For all that, the staff has hung together remarkably well, compiling the sixth best ERA in the AL.

Throw in the expected new arm or two who Coops Cashman is diligently searching for, count on the experience gained by our young pitchers in the first half, and assess whether or not we'll see Luis Severino again this season, and I think we can safely conclude that...this can't last.

Good as this team has looked, a massive meltdown by the pitching—especially the starting pitching—could still prevent it from even reaching the Bud Selig Memorial One-Game Play-In Extravaganza and Barbecue Cook-Off.  And a massive meltdown is just as likely as anything else.

STARTING PITCHERS

Masahiro Tanaka: B+

Tiger Tanaka has once again given us his all.  Now in his third year of pitching with his arm about to fall off, The Man Who Opted Out of Opting Out of New York has thrown our one shutout as well as our only complete game.  If we do make the playoffs, he's likely to pitch up to the 1.50 ERA he's recorded in 5 previous October starts, out of force of will if nothing else.

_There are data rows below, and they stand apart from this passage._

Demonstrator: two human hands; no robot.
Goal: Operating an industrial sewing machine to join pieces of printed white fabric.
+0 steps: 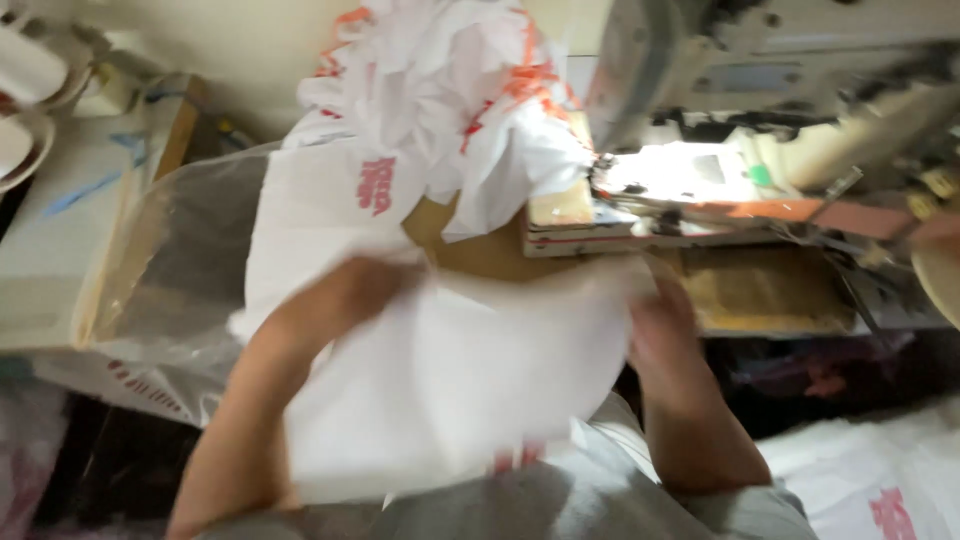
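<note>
Two hands hold one white cloth piece (450, 380) low at the near edge of the worktop (480, 255). Fingers of the left hand (345, 290) curl over its top left edge. Fingers of the right hand (660, 330) pinch its right edge. Both forearms reach up from the body, blurry. A pile of white cloth (440, 90) sits behind, beside the sewing machine (760, 80).

You have before you: one sewing machine (780, 60), one white fabric piece (450, 380), one heaped pile of white pieces (440, 90), one clear plastic bag (170, 260).
</note>
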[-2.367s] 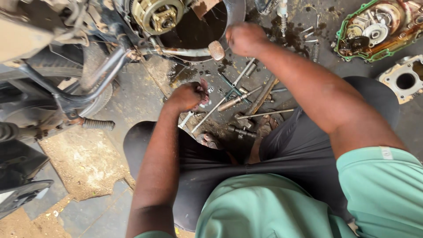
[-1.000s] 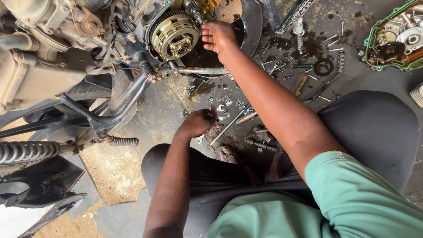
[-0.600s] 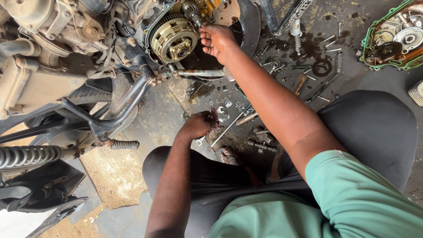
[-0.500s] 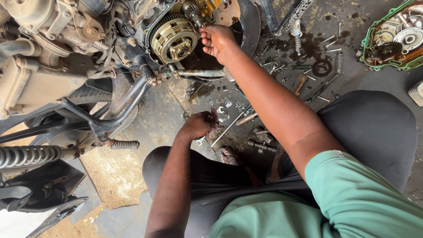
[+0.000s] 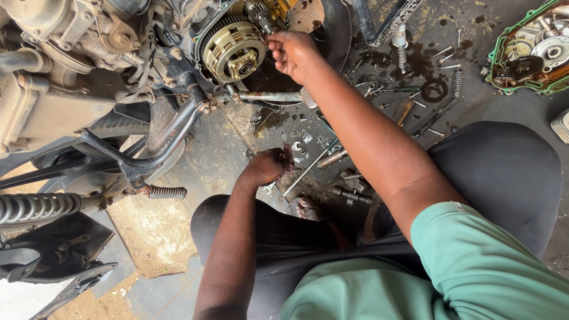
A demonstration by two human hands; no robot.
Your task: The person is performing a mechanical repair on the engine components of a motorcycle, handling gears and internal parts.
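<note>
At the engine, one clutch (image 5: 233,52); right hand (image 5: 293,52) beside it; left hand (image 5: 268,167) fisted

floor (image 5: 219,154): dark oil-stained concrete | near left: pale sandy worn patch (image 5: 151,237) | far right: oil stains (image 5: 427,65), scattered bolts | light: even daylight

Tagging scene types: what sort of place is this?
Likely an informal motorcycle repair spot, with work done on the ground. An opened engine with its clutch exposed, a removed engine cover, and loose bolts and tools on oil-stained concrete.
</note>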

It's just a pity the stars have not aligned to match Tanaka's best years with some of our best teams.  He has done a terrific job of learn to pitch with limited stuff, as has a certain other starter we have.  But it's his arm we're worried about giving out, not his guts.  And even at his best, the sad fact is the Tiger just doesn't measure up to the aces of the other contenders at their best.

C.C. Sabathia: B—

What a marvelous farewell season for The Bear!  He's made the most of it, considering how much he has left.

Hey, the guy is a marvel.  We still love him and owe him for 2009...a debt which now, about $235 million later, I think we can consider paid.  The 8-4 playoffs record has also been beautiful.

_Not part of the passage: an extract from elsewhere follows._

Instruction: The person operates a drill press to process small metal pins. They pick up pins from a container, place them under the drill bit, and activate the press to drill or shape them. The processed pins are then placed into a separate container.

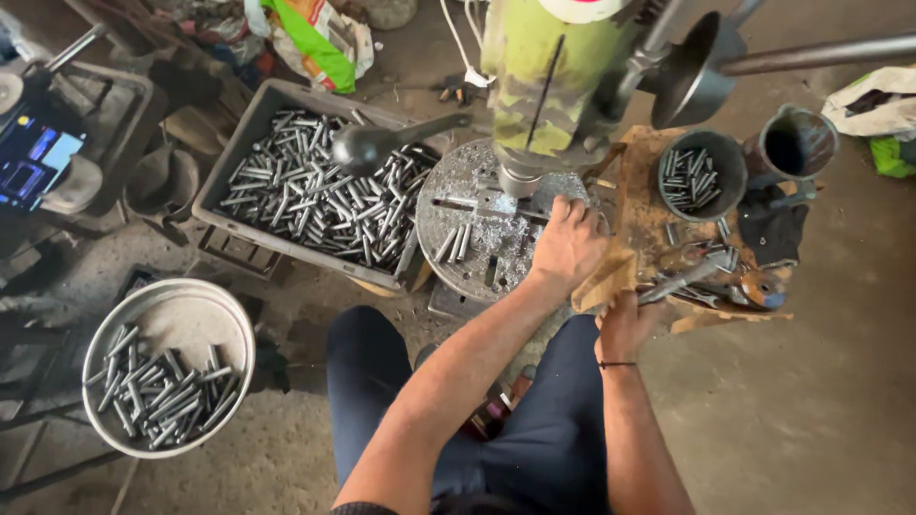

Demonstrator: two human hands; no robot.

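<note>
Left grip (567, 250) rests curled on the round slotted steel drill table (458, 191), contents unclear; right grip (625, 324) clenched at the brown wooden bench (649, 219) edge; keep fingers clear of the spindle

Crowded drill-press table, little free room

Green drill column (544, 76) blocks the round table (468, 186) from above; lever knob (358, 148) juts over the grey crate (250, 119); open slotted surface lies beside the left hand (568, 248).
</note>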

But let's face reality:  the big guy has won all of 46 regular-season games in the last five-and-a-half years, and 1 playoff game since 2012.  I love him to death, but he has never really dealt with his weight and health problems (let's hope he has conquered his drinking problem), and he is one infield squib from retirement.

Domingo German: A—

Young Master Domingo is an overachiever, who has delighted us all with his progress. Though on a team that has more question marks than The Riddler's costume, he is just one more.

How to use him and not abuse him down the stretch is going to be a major test for Ma Boone.  But if he survives and we can plug him in for 5 in the postseason games—not expecting more out of him—he could surprise us.

Sap & Crapp—our new exacta!

Maple Sapling: B—

This is the part where, if I were a true beat writer, I would say,"Will the real James Paxton please stand up?"

But of course, we are seeing the real James Paxton, as HAL and Coops knew full well before they got him:  a supremely talented pitcher who cannot deliver that talent more than maybe two starts out of a scheduled five.  Injuries either keep him off the mount or dilute his performance.  They always have, they always will.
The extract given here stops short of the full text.